Visual Communication

#2

Familiarity is easier to accept.

When designing something do you automatically think it’s got to be new, exciting and never done before? Will this idea always produce a great design or will creating something so new be too unpredictable for what the world is used to?
Redundancy is the key to communicate clearly; a higher degree of redundancy is easier to understand. We are used to a traffic signal at red to mean STOP. If a new law was introduced that changed this colour to purple would the world find it easy to understand or would it cause an extreme increase in accidents?
If new design is introduced it must have a familiar degree of redundancy for it to be a good design. Most new design are entropic, these messages don’t travel very well and tend to close the channel of communication until we get used to them. Modern art was entropic and still can be, when it was first introduced no one really understood it, but now there are modern art museums everywhere – the world seems to ‘get it’ now.
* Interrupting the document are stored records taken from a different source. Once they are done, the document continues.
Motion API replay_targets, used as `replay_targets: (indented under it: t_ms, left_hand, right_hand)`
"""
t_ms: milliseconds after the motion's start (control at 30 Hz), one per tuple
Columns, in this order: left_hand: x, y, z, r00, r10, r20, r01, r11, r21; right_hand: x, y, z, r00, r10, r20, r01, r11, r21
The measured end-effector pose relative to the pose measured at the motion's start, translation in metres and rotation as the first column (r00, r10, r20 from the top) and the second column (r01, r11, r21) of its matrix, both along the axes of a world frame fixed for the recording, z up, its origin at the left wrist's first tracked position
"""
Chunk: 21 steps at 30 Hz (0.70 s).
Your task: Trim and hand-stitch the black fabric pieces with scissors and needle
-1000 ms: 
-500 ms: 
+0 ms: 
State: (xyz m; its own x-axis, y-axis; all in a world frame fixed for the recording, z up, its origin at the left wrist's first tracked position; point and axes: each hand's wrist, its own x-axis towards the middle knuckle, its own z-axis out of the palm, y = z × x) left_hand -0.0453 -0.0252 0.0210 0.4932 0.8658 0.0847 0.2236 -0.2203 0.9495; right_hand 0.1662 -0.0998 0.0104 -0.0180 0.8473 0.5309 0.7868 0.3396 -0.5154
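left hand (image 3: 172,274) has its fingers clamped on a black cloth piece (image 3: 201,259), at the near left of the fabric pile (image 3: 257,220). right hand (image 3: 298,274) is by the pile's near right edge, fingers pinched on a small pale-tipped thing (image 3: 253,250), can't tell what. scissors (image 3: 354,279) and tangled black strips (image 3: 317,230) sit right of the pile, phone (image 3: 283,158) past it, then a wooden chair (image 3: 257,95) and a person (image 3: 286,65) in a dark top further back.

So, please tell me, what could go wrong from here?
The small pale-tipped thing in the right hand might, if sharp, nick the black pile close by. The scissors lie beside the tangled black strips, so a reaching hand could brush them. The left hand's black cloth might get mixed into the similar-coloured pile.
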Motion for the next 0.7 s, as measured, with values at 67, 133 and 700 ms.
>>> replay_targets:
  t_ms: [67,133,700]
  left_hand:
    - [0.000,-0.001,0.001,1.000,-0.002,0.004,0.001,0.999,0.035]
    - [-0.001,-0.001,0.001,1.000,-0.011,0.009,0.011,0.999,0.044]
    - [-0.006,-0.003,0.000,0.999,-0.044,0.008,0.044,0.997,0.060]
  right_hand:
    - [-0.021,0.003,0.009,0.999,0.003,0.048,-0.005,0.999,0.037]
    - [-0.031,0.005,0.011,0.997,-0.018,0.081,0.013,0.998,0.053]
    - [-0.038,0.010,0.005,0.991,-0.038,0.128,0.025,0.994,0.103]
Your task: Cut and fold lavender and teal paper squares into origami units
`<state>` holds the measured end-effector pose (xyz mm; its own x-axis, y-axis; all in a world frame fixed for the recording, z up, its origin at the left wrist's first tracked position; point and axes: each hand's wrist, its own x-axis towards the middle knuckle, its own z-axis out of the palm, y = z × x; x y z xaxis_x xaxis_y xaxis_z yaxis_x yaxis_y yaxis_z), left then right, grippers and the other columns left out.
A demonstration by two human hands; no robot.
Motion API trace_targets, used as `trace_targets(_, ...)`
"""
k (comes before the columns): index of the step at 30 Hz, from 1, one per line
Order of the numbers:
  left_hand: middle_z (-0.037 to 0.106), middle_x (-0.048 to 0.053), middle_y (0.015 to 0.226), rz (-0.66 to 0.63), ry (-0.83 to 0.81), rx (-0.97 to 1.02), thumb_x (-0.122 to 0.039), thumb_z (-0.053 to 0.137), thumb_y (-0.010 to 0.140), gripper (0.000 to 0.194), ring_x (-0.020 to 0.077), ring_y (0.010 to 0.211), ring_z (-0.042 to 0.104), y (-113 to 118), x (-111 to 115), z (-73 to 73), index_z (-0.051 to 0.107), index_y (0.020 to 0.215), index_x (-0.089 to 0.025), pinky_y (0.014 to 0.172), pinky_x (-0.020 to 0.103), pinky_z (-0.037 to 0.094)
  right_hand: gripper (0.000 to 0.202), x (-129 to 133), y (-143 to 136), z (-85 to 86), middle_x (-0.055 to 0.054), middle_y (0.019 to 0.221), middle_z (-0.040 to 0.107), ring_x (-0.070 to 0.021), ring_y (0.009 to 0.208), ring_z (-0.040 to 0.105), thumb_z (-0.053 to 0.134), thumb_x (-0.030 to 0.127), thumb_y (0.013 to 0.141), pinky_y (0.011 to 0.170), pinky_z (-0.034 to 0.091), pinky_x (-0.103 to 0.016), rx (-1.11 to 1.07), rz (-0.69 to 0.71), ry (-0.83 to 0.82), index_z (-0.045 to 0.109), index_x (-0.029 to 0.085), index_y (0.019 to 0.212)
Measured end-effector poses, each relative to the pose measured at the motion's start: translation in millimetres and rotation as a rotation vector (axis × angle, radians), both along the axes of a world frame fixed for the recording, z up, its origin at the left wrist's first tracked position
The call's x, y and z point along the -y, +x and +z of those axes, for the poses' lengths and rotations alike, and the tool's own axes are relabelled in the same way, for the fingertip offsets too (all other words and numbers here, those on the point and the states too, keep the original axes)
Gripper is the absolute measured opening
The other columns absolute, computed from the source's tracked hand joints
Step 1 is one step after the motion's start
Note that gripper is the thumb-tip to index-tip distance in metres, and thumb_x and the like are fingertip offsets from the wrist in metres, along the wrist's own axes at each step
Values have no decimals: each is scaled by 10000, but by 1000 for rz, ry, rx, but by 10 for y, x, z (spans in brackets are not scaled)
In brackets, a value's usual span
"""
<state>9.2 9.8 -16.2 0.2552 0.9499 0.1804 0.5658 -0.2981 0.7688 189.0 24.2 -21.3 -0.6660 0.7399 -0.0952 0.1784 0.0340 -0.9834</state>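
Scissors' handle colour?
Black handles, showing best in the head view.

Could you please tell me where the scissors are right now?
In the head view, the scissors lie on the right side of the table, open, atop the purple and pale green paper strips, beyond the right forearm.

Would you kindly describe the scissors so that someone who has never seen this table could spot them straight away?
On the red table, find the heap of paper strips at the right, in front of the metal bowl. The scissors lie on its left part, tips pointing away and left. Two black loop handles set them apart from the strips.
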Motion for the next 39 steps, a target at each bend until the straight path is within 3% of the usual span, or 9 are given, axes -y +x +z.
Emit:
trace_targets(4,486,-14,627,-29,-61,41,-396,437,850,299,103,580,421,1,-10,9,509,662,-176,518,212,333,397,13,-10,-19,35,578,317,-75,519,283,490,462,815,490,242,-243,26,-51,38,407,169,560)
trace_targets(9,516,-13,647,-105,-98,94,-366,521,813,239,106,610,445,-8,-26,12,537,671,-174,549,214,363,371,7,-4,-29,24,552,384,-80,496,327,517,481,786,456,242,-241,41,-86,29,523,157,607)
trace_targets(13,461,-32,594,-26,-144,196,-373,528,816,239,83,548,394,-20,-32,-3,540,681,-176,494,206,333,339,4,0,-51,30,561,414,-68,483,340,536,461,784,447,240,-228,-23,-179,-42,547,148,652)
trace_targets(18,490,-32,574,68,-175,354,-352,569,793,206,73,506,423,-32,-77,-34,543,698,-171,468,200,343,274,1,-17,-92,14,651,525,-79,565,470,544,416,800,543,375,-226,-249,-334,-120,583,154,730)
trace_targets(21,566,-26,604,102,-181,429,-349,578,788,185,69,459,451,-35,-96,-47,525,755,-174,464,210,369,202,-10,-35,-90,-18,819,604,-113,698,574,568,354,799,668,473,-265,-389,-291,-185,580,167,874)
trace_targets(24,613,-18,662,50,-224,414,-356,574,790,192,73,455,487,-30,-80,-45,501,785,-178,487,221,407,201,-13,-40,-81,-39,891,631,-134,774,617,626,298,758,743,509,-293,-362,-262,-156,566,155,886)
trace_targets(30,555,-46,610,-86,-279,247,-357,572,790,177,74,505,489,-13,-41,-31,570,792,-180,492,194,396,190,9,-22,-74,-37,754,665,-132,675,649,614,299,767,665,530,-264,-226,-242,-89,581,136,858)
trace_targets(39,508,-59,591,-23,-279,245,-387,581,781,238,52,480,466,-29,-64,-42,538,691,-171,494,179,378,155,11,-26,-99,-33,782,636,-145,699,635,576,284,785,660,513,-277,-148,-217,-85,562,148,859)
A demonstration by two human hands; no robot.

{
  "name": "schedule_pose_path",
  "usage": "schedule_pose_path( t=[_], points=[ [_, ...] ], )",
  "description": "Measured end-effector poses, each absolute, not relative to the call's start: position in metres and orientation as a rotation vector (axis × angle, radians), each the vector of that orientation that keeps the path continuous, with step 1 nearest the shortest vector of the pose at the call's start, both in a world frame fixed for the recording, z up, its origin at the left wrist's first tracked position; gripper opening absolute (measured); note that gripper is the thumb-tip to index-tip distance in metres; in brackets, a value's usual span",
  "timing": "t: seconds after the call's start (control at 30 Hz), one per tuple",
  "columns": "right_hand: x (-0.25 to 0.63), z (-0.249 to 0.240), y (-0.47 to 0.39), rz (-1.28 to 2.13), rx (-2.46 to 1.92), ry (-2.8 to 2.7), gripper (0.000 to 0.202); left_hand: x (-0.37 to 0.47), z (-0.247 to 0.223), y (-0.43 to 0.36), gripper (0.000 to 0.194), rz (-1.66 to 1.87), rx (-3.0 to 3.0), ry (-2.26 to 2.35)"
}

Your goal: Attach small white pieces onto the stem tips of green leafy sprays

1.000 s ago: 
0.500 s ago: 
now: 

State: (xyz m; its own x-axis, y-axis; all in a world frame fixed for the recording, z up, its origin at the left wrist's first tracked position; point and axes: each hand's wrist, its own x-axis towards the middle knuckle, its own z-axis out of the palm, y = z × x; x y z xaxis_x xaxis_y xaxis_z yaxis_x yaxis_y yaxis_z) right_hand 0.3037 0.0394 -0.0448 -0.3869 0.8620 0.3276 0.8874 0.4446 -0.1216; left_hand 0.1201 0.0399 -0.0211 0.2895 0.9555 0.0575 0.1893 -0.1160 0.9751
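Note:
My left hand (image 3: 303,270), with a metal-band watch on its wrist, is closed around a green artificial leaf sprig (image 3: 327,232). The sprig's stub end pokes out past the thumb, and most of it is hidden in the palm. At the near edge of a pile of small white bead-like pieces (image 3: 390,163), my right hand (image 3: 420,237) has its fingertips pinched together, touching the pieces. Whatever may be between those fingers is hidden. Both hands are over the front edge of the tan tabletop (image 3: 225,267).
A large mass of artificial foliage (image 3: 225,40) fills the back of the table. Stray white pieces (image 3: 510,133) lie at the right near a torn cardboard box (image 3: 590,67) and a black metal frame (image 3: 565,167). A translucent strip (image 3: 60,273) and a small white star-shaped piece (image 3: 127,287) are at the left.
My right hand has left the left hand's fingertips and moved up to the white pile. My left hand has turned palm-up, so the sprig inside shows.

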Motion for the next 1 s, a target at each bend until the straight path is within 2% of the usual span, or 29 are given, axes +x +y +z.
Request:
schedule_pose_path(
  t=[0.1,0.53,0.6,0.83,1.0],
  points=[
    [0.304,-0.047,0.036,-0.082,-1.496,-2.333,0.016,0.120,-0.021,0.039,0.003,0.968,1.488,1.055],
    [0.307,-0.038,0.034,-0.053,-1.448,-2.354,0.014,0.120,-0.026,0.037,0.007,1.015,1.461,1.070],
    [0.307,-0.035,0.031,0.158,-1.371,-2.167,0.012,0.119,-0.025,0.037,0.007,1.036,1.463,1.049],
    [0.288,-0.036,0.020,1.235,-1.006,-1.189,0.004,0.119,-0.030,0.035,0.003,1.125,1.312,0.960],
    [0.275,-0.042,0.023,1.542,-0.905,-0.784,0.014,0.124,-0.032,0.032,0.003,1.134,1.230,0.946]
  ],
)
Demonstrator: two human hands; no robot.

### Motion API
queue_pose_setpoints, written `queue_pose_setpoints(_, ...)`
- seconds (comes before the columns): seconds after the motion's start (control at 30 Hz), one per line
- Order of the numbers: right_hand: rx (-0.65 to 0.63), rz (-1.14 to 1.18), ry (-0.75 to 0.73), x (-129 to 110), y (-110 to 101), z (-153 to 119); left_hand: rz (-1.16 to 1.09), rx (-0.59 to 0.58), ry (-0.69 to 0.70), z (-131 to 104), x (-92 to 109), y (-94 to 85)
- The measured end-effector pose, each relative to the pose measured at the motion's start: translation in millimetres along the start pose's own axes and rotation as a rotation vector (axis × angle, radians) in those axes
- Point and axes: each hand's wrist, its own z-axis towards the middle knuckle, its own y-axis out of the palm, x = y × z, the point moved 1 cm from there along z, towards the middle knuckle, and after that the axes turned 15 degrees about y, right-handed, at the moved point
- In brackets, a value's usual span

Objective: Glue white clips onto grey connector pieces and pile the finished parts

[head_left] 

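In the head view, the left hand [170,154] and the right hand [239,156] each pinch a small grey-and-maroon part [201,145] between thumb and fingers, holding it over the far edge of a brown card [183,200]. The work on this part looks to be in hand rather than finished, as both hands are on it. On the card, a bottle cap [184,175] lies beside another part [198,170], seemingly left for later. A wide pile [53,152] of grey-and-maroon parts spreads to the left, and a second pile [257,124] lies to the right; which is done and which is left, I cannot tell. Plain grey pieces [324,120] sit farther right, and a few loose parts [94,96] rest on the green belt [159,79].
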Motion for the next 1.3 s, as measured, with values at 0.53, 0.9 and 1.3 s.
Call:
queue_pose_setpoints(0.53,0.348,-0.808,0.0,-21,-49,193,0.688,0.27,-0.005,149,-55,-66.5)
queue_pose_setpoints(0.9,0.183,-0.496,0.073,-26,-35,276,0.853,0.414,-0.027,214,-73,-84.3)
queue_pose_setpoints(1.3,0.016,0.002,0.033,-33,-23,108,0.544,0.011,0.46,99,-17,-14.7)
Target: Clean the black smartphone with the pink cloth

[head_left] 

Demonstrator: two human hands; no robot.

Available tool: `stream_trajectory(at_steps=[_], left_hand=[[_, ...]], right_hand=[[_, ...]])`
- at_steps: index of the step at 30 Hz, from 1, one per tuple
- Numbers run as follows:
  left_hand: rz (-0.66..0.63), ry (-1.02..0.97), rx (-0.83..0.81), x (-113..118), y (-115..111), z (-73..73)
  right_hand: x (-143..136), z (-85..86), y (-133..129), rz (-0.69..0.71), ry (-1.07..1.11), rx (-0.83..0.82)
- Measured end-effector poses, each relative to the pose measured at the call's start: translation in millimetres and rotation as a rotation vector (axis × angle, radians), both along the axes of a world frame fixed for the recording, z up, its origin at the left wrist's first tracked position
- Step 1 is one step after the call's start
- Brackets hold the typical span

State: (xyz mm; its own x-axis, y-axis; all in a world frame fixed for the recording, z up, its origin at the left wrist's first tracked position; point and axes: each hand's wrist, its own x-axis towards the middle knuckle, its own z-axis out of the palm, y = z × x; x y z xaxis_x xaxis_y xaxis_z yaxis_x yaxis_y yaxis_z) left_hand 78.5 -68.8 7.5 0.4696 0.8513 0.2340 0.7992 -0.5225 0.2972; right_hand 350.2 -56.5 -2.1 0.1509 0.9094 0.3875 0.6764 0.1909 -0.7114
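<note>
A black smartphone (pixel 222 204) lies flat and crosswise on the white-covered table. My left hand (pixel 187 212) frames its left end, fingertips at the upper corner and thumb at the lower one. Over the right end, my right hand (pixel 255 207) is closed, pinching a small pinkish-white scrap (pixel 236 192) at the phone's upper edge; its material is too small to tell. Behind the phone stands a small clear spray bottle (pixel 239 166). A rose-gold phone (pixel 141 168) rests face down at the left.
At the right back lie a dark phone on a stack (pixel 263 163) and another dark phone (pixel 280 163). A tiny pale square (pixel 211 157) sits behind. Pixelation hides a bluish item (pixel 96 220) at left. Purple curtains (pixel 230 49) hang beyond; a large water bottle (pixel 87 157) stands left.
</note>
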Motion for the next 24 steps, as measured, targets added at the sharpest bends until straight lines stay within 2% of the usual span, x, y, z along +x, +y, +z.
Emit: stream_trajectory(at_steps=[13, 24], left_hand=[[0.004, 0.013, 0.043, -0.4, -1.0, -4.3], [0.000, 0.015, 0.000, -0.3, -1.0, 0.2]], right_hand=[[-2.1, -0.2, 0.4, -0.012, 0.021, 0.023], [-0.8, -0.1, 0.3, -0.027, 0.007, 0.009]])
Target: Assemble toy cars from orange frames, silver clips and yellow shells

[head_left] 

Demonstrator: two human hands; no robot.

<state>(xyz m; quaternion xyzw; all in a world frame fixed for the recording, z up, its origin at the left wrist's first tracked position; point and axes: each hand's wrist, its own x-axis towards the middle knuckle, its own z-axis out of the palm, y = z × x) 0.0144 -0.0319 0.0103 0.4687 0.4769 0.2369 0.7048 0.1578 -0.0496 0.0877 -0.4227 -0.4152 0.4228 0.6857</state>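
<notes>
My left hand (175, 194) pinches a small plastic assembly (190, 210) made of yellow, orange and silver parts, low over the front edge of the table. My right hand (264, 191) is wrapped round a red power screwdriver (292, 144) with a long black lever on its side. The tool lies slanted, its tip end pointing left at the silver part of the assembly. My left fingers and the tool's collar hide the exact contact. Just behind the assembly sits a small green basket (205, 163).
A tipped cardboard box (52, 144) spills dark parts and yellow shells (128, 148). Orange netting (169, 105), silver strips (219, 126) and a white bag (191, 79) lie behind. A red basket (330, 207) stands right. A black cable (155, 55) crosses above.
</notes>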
A lot of designs are produced to create a meaning, an advertisement, but technically mean nothing at all. It is what the viewer, user or reader interprets the message as. Red is the colour of love, passion, hate, danger, warning, death; or does is simple mean nothing – it is just a colour. We simply associate red with love and love with a rose because it’s what we know; when all a rose is, is a flower. Connotations of the design are what makes it appealing; how the design does this is all down to its context. The meaning is created by the receiver not the sender.